··· Data block

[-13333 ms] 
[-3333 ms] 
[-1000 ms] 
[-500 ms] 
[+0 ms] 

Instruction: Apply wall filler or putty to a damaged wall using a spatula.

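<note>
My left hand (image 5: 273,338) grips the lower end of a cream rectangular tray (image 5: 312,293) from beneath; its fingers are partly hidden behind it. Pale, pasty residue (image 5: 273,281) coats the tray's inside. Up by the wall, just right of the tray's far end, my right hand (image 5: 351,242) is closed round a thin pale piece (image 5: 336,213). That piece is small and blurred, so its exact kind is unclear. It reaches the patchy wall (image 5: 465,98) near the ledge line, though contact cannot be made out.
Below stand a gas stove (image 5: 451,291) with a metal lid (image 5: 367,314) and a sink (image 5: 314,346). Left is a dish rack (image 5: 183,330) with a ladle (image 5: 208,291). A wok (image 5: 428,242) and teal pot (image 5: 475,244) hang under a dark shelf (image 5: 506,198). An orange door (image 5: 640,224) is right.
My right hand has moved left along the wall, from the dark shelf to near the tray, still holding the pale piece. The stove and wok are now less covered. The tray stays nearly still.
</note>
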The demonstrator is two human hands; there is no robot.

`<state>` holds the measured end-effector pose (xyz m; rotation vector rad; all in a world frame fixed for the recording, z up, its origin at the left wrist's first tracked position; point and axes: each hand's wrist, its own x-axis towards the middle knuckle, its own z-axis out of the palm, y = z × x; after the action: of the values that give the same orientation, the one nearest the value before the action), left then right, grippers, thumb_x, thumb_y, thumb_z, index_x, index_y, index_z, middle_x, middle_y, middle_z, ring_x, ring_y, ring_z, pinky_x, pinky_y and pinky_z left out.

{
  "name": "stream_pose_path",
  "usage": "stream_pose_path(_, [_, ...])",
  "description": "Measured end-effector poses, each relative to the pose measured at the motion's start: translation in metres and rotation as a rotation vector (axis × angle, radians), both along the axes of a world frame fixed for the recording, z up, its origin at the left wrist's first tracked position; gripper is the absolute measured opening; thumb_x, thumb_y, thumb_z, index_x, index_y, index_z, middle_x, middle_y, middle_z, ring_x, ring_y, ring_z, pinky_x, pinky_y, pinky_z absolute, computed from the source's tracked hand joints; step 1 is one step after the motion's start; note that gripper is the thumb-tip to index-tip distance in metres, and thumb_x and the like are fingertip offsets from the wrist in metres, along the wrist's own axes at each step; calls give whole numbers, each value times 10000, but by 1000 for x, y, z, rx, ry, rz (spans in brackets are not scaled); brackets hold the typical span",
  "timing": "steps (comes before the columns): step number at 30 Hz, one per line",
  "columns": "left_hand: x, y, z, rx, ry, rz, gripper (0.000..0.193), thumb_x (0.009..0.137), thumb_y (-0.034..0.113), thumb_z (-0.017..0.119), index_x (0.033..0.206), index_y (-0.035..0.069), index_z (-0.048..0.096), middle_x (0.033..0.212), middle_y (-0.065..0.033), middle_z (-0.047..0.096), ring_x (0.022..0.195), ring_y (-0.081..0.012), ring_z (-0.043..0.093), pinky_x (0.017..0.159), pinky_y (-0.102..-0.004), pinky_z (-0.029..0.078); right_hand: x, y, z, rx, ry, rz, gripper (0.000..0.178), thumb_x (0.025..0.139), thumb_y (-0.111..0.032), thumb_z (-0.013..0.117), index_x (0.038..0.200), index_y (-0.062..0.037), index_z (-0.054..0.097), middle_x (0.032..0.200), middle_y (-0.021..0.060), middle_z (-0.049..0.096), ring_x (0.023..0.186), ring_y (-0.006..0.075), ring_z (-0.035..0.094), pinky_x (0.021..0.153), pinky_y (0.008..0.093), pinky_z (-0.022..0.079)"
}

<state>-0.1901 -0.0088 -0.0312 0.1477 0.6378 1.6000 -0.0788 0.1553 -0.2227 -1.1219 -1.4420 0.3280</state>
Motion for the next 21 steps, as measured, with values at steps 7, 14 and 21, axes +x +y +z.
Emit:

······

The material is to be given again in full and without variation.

Your solution
[-13333 ms] 
[-3333 ms] 
[-1000 ms] 
[-500 ms] 
[+0 ms] 

Instruction: Apply wall filler or putty to a damaged wall using a spatula.

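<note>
My left hand (image 5: 273,338) grips the lower end of a cream rectangular tray (image 5: 312,293) from beneath; its fingers are partly hidden behind it. Pale, pasty residue (image 5: 273,281) coats the tray's inside. Up by the wall, just right of the tray's far end, my right hand (image 5: 351,242) is closed round a thin pale piece (image 5: 336,213). That piece is small and blurred, so its exact kind is unclear. It reaches the patchy wall (image 5: 465,98) near the ledge line, though contact cannot be made out.
Below stand a gas stove (image 5: 451,291) with a metal lid (image 5: 367,314) and a sink (image 5: 314,346). Left is a dish rack (image 5: 183,330) with a ladle (image 5: 208,291). A wok (image 5: 428,242) and teal pot (image 5: 475,244) hang under a dark shelf (image 5: 506,198). An orange door (image 5: 640,224) is right.
My right hand has moved left along the wall, from the dark shelf to near the tray, still holding the pale piece. The stove and wok are now less covered. The tray stays nearly still.
</note>
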The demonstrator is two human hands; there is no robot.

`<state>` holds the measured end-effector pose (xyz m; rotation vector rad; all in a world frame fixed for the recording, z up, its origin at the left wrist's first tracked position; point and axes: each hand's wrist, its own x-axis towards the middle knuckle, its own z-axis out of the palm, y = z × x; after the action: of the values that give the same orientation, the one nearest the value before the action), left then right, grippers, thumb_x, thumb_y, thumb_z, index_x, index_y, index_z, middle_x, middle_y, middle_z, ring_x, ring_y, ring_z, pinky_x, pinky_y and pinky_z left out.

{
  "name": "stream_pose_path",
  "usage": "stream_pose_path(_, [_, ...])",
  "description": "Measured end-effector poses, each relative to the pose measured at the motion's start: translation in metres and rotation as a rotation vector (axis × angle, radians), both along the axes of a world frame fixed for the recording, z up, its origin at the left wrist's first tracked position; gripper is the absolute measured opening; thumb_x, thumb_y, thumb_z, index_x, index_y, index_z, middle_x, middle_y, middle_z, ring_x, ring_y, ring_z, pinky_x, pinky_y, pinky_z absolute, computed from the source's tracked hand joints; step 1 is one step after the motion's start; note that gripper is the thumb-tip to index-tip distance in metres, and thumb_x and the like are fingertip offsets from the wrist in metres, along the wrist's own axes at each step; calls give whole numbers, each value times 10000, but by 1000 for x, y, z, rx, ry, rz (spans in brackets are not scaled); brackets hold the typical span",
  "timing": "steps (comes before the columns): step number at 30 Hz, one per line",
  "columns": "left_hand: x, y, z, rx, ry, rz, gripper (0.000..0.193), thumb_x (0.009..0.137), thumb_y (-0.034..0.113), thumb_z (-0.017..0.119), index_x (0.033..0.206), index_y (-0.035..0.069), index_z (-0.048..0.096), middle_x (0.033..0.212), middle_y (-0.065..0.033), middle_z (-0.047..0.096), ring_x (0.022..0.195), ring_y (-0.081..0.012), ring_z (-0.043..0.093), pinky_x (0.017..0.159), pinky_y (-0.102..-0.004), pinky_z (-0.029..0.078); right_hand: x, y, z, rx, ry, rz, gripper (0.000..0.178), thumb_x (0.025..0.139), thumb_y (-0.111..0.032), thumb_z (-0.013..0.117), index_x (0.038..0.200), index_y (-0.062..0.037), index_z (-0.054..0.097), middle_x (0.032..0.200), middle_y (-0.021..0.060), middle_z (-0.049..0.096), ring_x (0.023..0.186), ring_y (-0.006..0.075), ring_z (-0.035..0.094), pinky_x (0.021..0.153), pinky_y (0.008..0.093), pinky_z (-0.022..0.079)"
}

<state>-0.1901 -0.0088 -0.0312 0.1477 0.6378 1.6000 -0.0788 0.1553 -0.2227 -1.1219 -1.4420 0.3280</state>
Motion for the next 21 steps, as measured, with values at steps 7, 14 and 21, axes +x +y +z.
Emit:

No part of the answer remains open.